Toutefois, ainsi que l’indique l’OCDE, ces dispositions ne sont en général pas très efficaces pour lutter contre les dispositifs hybrides puisque la mesure de l’abus ne se fait en général qu’au travers d’une seule juridiction et le fait que l’autre Etat adopte un régime asymétrique n’est pas, en soi, constitutif d’un abus dans le premier Etat.Les dispositions visant expressément les hybrides semblent plus efficaces, mais sont-elles justifiées ? L’OCDE conclut que les règles spécifiques et ciblées qui lient le régime fiscal applicable dans le pays concerné au régime fiscal applicable dans l’autre Etat ont déjà été adoptées par un certain nombre de pays (Italie, Royaume-Uni, etc.) et peuvent s’avérer particulièrement efficaces. Elles peuvent empêcher la déduction d’une même dépense dans plusieurs Etats, la déduction de paiements non taxés dans l’autre Etat ou encore permettre la non-exonération des revenus ayant donné lieu à déduction dans l’autre Etat.

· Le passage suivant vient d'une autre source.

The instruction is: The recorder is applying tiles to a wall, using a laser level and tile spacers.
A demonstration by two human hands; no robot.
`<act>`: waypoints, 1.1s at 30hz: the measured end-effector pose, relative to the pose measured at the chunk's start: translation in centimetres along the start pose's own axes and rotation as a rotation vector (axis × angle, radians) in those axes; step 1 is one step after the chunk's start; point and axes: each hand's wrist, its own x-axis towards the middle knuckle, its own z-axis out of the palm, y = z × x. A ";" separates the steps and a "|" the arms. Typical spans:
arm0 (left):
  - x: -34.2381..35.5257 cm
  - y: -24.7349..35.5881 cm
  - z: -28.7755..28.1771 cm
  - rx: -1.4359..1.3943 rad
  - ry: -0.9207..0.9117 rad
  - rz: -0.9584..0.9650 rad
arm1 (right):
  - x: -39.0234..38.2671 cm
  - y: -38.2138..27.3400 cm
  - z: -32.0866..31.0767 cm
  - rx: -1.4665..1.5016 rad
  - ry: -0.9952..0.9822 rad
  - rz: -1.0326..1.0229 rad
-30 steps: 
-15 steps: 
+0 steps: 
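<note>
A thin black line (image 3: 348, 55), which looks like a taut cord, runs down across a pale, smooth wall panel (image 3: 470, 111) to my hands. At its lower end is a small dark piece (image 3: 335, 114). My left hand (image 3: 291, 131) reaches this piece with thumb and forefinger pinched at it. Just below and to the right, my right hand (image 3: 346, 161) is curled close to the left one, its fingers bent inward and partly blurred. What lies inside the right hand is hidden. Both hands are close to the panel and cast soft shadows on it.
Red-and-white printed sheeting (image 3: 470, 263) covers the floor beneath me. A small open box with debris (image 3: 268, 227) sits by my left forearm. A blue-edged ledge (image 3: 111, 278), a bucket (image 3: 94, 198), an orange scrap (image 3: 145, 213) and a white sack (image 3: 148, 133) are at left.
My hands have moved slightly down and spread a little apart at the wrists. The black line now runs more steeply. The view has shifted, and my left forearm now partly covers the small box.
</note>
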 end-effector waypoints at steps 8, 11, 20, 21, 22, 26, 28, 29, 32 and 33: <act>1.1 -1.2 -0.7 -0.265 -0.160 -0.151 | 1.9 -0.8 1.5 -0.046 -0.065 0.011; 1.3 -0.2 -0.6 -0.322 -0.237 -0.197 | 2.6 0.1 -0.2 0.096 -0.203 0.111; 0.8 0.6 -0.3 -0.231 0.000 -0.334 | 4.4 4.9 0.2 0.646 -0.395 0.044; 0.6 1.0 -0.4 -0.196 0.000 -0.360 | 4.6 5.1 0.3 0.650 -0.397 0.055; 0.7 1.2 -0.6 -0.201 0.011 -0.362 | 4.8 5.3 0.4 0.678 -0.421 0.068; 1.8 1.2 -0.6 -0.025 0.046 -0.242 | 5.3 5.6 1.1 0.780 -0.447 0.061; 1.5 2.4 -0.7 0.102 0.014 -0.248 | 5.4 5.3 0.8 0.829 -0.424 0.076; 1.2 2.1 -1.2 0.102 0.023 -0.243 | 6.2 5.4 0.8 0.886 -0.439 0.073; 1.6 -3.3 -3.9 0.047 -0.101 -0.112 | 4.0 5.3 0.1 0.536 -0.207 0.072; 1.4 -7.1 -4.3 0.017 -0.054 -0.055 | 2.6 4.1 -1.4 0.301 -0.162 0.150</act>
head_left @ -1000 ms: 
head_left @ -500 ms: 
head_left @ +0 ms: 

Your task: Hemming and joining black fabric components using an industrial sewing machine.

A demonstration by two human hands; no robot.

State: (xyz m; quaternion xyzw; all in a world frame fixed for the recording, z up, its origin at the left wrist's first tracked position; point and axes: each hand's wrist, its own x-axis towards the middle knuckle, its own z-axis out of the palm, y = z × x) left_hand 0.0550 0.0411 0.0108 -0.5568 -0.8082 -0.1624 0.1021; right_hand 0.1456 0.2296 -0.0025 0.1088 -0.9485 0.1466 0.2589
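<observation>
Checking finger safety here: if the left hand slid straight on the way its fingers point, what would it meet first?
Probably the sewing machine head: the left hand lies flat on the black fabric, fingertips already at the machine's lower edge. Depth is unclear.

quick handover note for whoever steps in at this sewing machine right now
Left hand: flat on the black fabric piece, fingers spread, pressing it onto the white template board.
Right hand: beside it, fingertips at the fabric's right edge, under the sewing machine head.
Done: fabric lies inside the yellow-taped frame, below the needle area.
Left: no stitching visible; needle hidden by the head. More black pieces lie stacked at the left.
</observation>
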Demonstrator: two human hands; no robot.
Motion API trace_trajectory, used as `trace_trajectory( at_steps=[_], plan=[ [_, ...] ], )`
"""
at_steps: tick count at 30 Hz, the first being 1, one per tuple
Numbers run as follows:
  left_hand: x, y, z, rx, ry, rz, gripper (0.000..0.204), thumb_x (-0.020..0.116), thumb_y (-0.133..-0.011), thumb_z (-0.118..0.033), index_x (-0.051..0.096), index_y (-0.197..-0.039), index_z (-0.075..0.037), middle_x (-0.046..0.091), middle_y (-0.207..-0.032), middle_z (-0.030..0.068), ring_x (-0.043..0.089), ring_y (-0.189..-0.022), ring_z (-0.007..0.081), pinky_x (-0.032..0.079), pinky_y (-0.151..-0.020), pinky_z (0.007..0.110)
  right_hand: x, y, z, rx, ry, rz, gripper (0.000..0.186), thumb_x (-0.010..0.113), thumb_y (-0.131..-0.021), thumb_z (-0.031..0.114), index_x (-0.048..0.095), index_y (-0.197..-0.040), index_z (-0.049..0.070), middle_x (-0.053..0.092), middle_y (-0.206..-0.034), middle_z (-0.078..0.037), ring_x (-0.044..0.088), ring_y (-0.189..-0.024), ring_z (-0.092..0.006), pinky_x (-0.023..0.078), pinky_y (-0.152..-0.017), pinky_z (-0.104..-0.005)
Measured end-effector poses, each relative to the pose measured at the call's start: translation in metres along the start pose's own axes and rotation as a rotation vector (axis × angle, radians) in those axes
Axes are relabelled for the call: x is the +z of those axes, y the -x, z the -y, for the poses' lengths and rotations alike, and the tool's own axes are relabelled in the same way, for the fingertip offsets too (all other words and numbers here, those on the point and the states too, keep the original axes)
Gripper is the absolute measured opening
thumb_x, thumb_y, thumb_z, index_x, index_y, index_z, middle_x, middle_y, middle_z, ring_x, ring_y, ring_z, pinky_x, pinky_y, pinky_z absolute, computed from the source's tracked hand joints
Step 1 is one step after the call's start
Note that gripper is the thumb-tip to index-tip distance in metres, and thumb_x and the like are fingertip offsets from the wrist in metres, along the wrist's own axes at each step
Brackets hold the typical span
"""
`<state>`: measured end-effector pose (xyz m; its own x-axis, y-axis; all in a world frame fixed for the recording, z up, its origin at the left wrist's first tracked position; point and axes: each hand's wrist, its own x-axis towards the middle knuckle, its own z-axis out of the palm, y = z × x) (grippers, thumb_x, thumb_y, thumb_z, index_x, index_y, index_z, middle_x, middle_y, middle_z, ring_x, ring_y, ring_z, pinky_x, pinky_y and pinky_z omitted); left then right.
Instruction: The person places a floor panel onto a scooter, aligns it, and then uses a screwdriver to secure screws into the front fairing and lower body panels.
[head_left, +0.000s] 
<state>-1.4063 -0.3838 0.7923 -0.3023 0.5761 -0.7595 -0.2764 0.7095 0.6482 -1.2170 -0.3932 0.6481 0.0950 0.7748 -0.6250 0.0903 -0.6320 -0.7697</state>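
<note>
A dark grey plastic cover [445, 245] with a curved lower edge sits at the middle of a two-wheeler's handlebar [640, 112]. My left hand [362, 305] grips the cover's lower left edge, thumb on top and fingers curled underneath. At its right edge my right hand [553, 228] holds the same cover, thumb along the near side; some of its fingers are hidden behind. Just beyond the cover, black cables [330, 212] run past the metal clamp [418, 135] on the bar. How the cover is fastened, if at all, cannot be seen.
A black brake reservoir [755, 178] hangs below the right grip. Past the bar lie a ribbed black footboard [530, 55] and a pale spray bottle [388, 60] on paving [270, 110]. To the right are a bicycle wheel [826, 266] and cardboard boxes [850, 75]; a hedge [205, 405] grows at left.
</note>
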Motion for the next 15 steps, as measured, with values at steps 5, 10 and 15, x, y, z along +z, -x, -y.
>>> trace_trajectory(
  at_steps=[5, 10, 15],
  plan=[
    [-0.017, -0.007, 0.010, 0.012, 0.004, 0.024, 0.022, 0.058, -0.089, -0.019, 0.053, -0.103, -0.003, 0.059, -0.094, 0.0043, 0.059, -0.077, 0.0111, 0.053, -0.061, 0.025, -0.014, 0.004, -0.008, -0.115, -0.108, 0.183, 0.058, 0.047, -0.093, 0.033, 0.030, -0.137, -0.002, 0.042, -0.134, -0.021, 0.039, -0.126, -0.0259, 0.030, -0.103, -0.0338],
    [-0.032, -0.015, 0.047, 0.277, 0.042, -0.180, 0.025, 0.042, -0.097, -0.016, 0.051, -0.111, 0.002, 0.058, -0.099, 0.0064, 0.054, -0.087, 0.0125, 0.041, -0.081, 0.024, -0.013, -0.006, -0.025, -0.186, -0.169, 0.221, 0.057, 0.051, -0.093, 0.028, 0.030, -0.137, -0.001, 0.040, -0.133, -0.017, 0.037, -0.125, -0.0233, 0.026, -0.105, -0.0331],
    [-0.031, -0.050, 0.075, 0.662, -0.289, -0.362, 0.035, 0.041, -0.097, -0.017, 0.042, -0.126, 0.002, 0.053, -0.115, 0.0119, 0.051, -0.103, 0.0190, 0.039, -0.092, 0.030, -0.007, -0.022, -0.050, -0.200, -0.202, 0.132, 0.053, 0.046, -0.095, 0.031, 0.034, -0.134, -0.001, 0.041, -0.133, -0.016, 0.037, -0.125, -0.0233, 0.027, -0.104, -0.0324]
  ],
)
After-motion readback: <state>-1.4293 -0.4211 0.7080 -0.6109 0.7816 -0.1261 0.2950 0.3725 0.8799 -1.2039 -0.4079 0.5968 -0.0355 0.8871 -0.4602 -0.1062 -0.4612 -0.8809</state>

Dans la même veine, la Commission, dans sa recommandation de décembre 2012, invite les Etats membres à insérer dans les conventions fiscales et dans leur législation nationale des mesures subordonnant les exonérations de revenu à l’imposition de celui-ci dans l’autre juridiction. Cependant ces recommandations méritent d’être nuancées car elles ne prennent pas en compte les objectifs de politique générale des règles fiscales mises en place. Si un pays souhaite attirer les capitaux étrangers en prévoyant une déduction générale des intérêts et une absence de retenue à la source, pourquoi subordonnerait-il soudainement cette déduction au fait que le prêteur bénéficie d’un régime fiscal favorable dans son pays de résidence ? De même l’application générale par les Etats de règles anti-hybrides poserait la question de savoir celle qui prévaut pour une même transaction impliquant deux juridictions ayant adopté de telles règles ; à défaut elles pourraient aboutir à des situations de double taxation.